Ahora las cosas van bien. Aún necesito tiempo para conocerla mejor. Ella tiene una personalidad fascinante, es muy exigente en el trabajo. Observándola bailar sola, en Londres, he aprendido a verla de otra manera. Crea sus coreografías con base en la estructura de la música, del ritmo, y no con base en el sonido del ritmo; maneja de forma maravillosa el espacio, puede decirse, incluso, que se pone de acuerdo con él. Este descubrimiento me ha impactado mucho. Llegué a decirme: finalmente, he elegido bien, pese a que fue ella quien me eligió. Y ahora la veo siempre como bailarina y como coreógrafa.
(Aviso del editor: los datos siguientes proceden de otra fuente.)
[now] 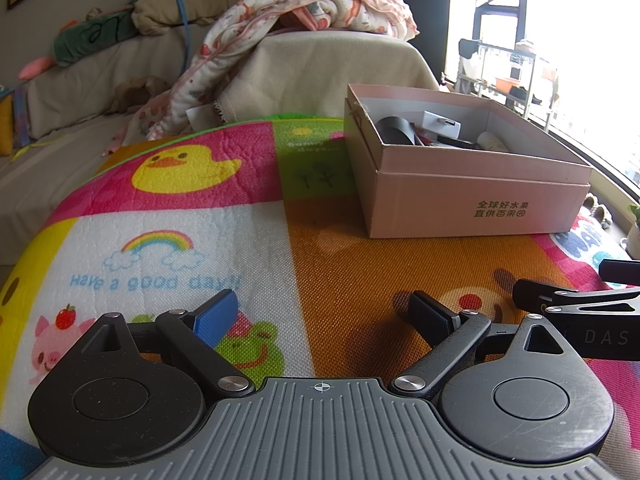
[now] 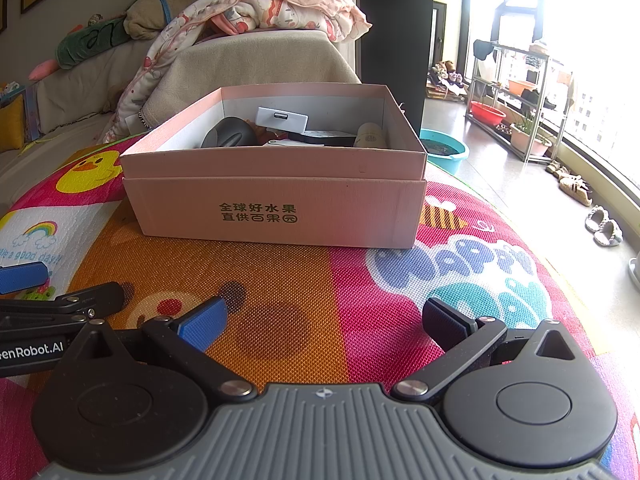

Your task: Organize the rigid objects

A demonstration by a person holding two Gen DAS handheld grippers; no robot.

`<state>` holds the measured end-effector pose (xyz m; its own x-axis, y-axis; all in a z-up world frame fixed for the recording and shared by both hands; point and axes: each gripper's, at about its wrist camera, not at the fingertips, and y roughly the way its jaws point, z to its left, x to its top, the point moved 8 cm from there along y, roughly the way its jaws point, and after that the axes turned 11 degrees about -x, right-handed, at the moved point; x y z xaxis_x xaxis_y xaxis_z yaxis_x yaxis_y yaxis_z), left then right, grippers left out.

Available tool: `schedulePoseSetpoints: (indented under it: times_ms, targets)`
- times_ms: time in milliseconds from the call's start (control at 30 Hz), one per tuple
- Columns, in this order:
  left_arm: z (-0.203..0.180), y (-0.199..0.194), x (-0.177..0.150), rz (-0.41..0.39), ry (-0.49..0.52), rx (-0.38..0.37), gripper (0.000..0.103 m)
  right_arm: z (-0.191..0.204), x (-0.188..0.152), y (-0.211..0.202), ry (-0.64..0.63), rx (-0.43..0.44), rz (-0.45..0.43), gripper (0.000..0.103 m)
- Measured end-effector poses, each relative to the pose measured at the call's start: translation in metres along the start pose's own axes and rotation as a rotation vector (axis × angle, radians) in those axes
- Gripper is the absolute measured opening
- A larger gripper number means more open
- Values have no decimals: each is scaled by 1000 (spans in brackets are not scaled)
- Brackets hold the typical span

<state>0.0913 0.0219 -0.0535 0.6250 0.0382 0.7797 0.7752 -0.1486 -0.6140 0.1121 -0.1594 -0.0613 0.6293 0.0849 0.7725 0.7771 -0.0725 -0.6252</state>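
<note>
A pink cardboard box stands on the colourful play mat; it also shows in the left wrist view at the right. Inside lie a dark grey mouse, a white adapter, a flat black item and a pale bottle. My left gripper is open and empty, low over the mat left of the box. My right gripper is open and empty in front of the box. Each gripper's fingers edge into the other's view.
A cloth-covered sofa with a pink blanket and plush toys stands behind the mat. To the right are a teal basin, a metal rack, slippers and a bright window.
</note>
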Motion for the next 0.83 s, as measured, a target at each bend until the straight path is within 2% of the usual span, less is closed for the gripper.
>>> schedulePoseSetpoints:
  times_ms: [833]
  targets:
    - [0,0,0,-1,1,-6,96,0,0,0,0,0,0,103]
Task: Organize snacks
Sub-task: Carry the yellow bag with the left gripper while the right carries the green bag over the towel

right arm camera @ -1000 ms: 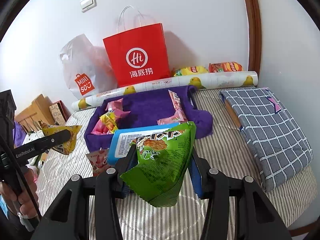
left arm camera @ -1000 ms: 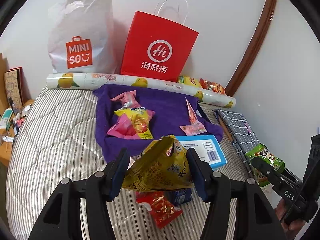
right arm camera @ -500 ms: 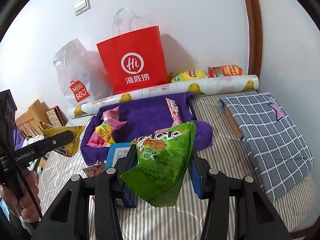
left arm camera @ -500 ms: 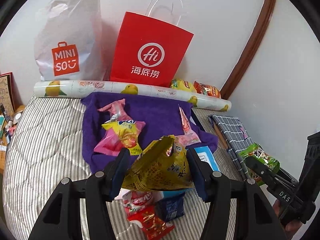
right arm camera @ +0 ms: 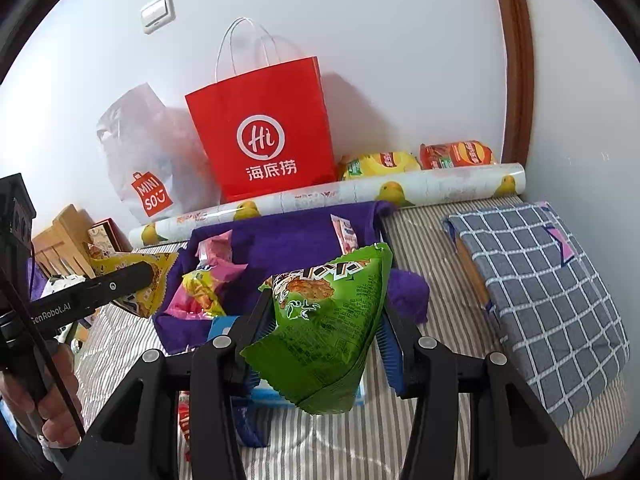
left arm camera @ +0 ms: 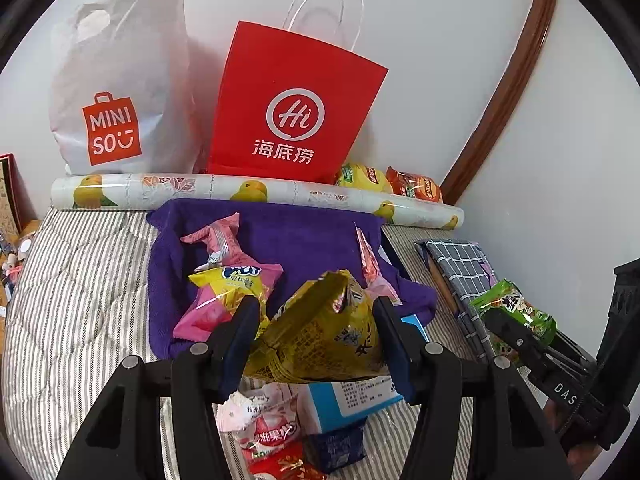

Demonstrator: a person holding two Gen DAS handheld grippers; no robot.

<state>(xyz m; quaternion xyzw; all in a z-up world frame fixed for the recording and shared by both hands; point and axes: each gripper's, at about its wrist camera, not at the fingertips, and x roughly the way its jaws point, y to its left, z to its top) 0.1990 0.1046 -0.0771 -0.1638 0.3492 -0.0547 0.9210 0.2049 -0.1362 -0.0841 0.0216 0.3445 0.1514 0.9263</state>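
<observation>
A striped quilt [left arm camera: 80,300] covers the bed below a white wall [right arm camera: 380,40]; a soft purple towel [left arm camera: 304,236] lies on it. The left gripper [left arm camera: 316,332] clamps a crinkly yellow packet [left arm camera: 324,340], the right gripper [right arm camera: 320,320] a glossy green packet [right arm camera: 328,320] — both now farther over the towel than a second ago.

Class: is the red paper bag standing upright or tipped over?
Upright. The red paper bag stands against the wall, handles pointing up, logo reading level, behind the patterned roll.
</observation>
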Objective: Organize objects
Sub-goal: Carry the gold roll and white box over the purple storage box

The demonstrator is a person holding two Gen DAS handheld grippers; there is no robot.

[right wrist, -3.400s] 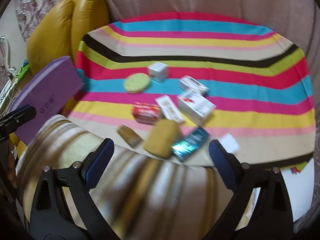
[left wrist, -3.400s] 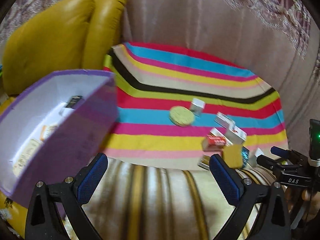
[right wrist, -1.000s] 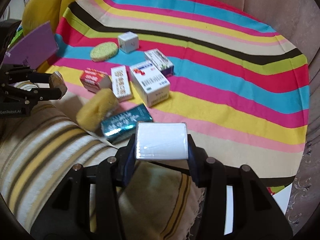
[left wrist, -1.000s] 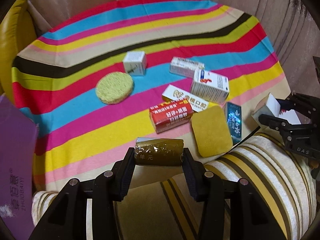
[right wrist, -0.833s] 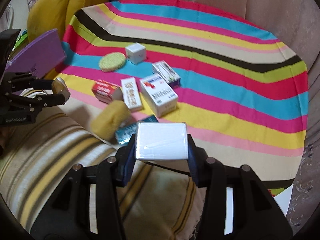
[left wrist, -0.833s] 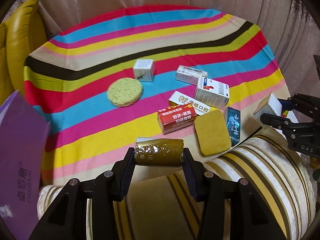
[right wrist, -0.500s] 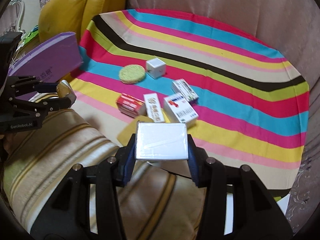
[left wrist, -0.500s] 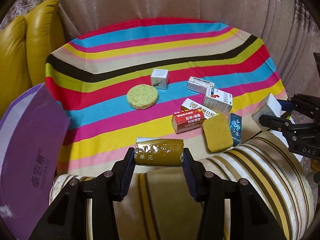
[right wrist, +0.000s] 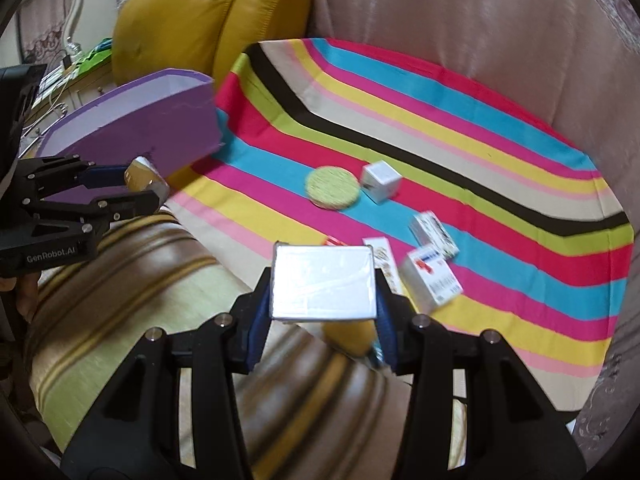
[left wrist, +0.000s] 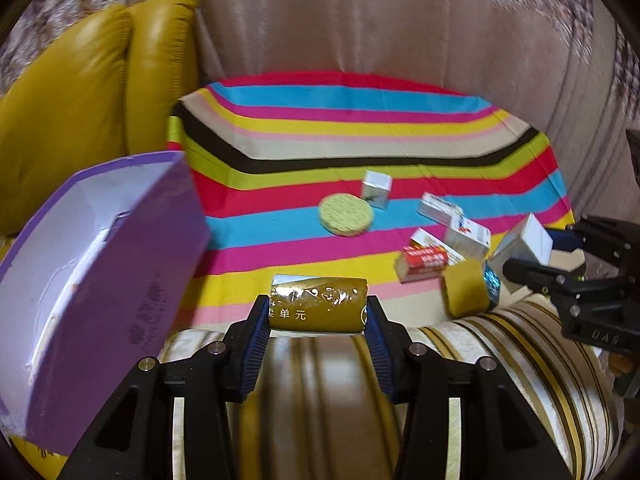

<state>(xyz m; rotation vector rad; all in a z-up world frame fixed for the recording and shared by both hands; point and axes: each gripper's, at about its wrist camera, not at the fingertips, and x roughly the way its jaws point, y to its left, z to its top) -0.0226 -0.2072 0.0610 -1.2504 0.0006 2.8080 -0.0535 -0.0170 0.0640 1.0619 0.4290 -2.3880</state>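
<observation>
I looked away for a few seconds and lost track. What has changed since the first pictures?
Both grippers were open then. Now the left gripper is shut on the gold packet and the right gripper on the white box, both lifted off the striped cloth and drawn back toward the purple box. The round sponge and the other boxes lie where they were.

left claw [left wrist: 318, 312] clamped, raised | right claw [right wrist: 324, 288] clamped, raised
</observation>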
¿Cómo es un día normal en Bruselas?
De 9 a 11 de la mañana participo en el curso de la coreógrafa estadounidense Chrysa Parkinson, en Rosas. Luego, tengo el ensayo de piezas como "Rain" y "Drumming", con música de Steve Reich. En la tarde, voy a Parts, donde tengo un taller de técnica de improvisación, desarrollado por William Forsythe. Si de cada una de las sesiones puedo sacar algo, me siento feliz.
¿Cuál es el desafío más importante que usted mismo se haya propuesto para este año de tutoría?
Triunfar en ese famoso diálogo entre el bailarín y el músico. Con la ayuda de Anne Teresa, lograré desarrollar mi trabajo del espacio. Me encantaría explorar aún más los riesgos que puedo tomar en compañía de los músicos durante la improvisación, experimentar sin fijarse nada con antelación. Según los músicos africanos con quienes he trabajado, los ritmos nos acompañan y, por eso, se niegan a interpretarlos de manera diferente. Tendré que encontrar los términos, los códigos, las reglas que me sugirió Anne.
¿Qué es lo que lo acerca a Anne Teresa finalmente?
El silencio interior. Creo que eso es lo que tenemos en común. Lo comprendí viéndola sola en escena. Ese silencio es una energía que llevas dentro, muy suave y muy fuerte a la vez, que se traduce cuando bailas o tocas un instrumento. Lo percibí en ella. Estoy en el lugar adecuado, en el momento adecuado...es algo que no tiene precio.